The October 30, 2016 Thread

Filed in National by on October 30, 2016

PRESIDENT
NATIONAL–ABC News Tracking–CLINTON 49, Trump 46
NATIONAL–IBD/TIPP–CLINTON 46, Trump 41
FLORIDA–Emerson–CLINTON 46, Trump 45
OHIO–Emerson–CLINTON 45, TRUMP 45
NORTH CAROLINA–Emerson–CLINTON 48, Trump 45
NEVADA–Emerson–CLINTON 44, Trump 42
WISCONSIN–Emerson–CLINTON 48, Trump 42
PENNSYLVANIA–Emerson–CLINTON 45, Trump 39
MINNESOTA–KSTP/SurveyUSA–CLINTON 49, Trump 39
ALASKA–Craciun Research–CLINTON 47, Trump 43

So, Alaska.

Meanwhile, a new Reuters/Ipsos poll finds Hillary Clinton leads Donald Trump by 15 percentage points among early voters surveyed in the past two weeks. An estimated 19 million Americans have voted so far in the election, accounting for as much as 20 percent of the electorate.

Sam Wang on why Trump’s support remains so stable: “Such high stability in polls is not new. It started several decades ago. One measure of the stasis of modern campaigns is how much each party’s support in polls changes over the course of a campaign. From 1952 to 1992, the average range — the difference between maximum and minimum levels of support — was 17 percentage points. Since 1996, the range has dropped to 8 points. Mr. Trump’s range is 4 points, from 39 to 43 percent.”

“At his lowest point, Mr. Trump still had more support than George McGovern, who got the smallest percentage of the popular vote by a major party candidate in the postwar era in 1972, with 38 percent. Mrs. Clinton’s average margin over Mr. Trump of five points has been enough to make her the first candidate to maintain a durable lead in an open presidential race since Dwight D. Eisenhower defeated Adlai Stevenson in 1952. So the bigger question is not about Mr. Trump, but why the last six presidential campaigns became so stable.”

Ross Douthat:

Since this is the final week for Hillary skeptics to agonize over whether to cast a vote for Donald Trump, it seems appropriate to outline why the risks of Trump are so distinctive as to throw the perils of a Clinton presidency into relative eclipse.

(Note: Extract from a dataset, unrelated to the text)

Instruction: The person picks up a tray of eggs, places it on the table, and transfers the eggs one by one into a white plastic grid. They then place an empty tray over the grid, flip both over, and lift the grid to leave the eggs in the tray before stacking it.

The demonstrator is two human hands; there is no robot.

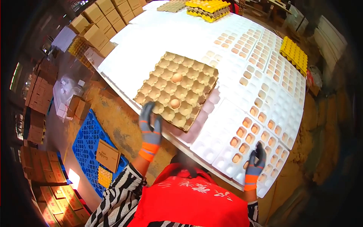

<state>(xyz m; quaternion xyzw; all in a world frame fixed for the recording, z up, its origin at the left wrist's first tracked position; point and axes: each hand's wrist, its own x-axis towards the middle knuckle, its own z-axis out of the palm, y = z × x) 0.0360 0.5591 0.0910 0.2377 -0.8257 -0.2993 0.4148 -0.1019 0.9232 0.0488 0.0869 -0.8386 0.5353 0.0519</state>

This is a challenging thing to explain because Trump is, among recent American politicians, sui generis. The mistakes and blunders that an establishment liberal like Clinton is likely to make can be envisioned by looking at peers like Angela Merkel, at recent occupants of the White House, at Hillary’s own record. But there are no obvious analogues for a President Trump; all the comparables, from Arnold Schwarzenegger to Silvio Berlusconi, only reflect part of what we would get with the Republican nominee as a superpower’s president. […]

Some of Trump’s supporters imagine that his election would be a blow to left-wing activists, that his administration would swiftly reverse the post-Ferguson crime increase. This is a bit like imagining that a President George Wallace would have been good for late-1960s civil peace. In reality, Trump’s election would be a gift to bad cops and riot-ready radicals in equal measure, and his every intervention would pour gasoline on campuses and cities — not least because as soon as any protest movement had a face or leader, Trump would be on cable bellowing ad hominems at them.

So the emails have not even been looked at yet. More and more, this is a being revealed as a either an incompetent and irresponsible decision by Comey, or a scandalous partisan interference in an election. Either way, Comey must resign or be fired. After the election, of course.

Leonard Pitts wants to see the Republicans not just defeated, but repudiated.

So yeah, I don’t want the GOP defeated.

I want it immolated.

I want it razed to the foundation, reduced to a moonscape, left unlivable even for cockroaches, much less newts. I want it treated like boot heels treat ants and furnaces treat ice cubes, treated like a middle school basketball team playing the ’71-’72 Lakers.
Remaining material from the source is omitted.